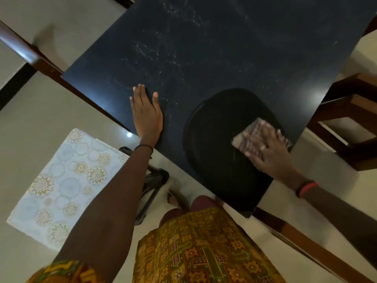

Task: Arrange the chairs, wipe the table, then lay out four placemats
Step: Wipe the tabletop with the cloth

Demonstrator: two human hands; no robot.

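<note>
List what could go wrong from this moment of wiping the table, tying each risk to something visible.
1. The white streaks farther up the table may be missed, since the cloth under the right hand is at the near corner.
2. The cloth sits close to the table's edge, so a wide stroke might sweep it off.
3. The left hand, pressed flat on the top, could leave prints.

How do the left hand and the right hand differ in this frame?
The left hand lies flat and bare on the table; the right hand presses a cloth onto it. The left hand shows sharp, the right hand blurred. The left wrist wears a thin black band, the right a red band. Both rest on the table with fingers straight.
</note>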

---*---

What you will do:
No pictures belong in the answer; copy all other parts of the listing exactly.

The answer:
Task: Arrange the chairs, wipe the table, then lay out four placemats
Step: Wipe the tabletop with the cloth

Demonstrator: two human hands; no robot.

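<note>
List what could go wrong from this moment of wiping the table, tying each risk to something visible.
1. The white streaks farther up the table may be missed, since the cloth under the right hand is at the near corner.
2. The cloth sits close to the table's edge, so a wide stroke might sweep it off.
3. The left hand, pressed flat on the top, could leave prints.

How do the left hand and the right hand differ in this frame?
The left hand lies flat and bare on the table; the right hand presses a cloth onto it. The left hand shows sharp, the right hand blurred. The left wrist wears a thin black band, the right a red band. Both rest on the table with fingers straight.
</note>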

No further response is needed.